-- RECORDED INFORMATION follows --

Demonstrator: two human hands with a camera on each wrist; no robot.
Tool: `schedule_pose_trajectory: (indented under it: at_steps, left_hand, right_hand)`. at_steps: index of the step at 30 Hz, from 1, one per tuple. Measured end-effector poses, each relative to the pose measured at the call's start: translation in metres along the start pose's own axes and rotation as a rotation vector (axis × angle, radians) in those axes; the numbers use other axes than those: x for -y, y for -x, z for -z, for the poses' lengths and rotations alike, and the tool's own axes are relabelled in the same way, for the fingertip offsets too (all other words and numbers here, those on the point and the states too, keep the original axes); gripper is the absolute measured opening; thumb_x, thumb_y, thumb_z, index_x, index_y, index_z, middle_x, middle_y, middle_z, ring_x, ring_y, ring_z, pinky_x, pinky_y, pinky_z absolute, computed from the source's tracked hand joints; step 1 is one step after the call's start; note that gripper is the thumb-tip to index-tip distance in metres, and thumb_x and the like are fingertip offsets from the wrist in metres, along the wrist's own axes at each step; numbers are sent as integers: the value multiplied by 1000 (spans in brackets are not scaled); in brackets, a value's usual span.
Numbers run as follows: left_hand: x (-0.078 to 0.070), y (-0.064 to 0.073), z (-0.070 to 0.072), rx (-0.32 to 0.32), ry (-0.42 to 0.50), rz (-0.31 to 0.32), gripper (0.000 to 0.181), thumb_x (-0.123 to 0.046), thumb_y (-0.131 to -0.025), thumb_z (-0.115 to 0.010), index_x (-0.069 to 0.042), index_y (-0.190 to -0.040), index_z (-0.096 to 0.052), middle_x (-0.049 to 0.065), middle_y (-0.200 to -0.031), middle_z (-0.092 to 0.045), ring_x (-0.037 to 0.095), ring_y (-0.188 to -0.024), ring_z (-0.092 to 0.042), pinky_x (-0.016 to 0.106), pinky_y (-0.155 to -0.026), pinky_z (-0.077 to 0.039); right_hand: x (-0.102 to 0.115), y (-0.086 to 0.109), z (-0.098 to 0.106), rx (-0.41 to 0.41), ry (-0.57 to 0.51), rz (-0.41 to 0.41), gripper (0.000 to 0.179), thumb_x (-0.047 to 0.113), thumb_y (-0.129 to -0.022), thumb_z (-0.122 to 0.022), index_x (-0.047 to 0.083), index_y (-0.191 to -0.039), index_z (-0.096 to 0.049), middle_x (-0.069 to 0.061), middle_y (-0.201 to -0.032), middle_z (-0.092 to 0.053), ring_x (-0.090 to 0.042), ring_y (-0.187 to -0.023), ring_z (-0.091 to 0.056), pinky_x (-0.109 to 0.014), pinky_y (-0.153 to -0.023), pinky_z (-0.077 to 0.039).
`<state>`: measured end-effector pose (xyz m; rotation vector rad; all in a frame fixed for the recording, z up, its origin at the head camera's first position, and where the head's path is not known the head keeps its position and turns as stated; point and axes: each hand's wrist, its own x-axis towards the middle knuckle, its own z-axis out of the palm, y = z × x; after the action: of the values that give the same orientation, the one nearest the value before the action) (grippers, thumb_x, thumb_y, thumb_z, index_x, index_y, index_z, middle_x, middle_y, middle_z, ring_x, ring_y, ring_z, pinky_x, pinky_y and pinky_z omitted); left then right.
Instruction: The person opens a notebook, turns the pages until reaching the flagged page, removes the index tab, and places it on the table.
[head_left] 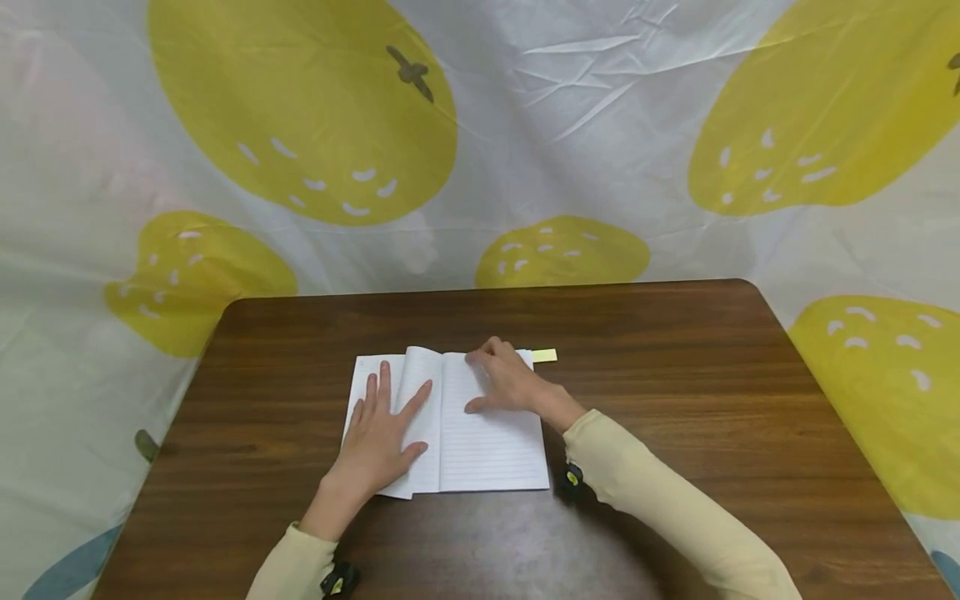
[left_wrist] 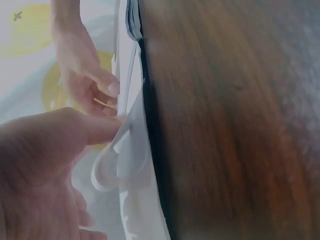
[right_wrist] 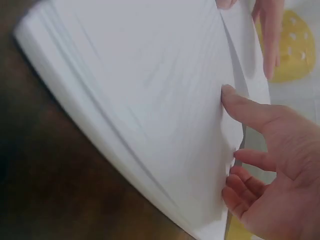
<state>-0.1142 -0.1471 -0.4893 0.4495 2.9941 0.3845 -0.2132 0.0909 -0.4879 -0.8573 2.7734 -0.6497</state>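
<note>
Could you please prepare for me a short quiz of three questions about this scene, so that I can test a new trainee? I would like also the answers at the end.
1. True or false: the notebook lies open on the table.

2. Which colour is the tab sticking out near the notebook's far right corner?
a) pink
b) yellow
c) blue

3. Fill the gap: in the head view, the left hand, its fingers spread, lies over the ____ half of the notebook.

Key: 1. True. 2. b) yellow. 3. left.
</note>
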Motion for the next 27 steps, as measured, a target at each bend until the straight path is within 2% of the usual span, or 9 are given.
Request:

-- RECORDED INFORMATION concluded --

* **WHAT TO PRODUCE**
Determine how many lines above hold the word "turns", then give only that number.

* **YOUR SOLUTION**
2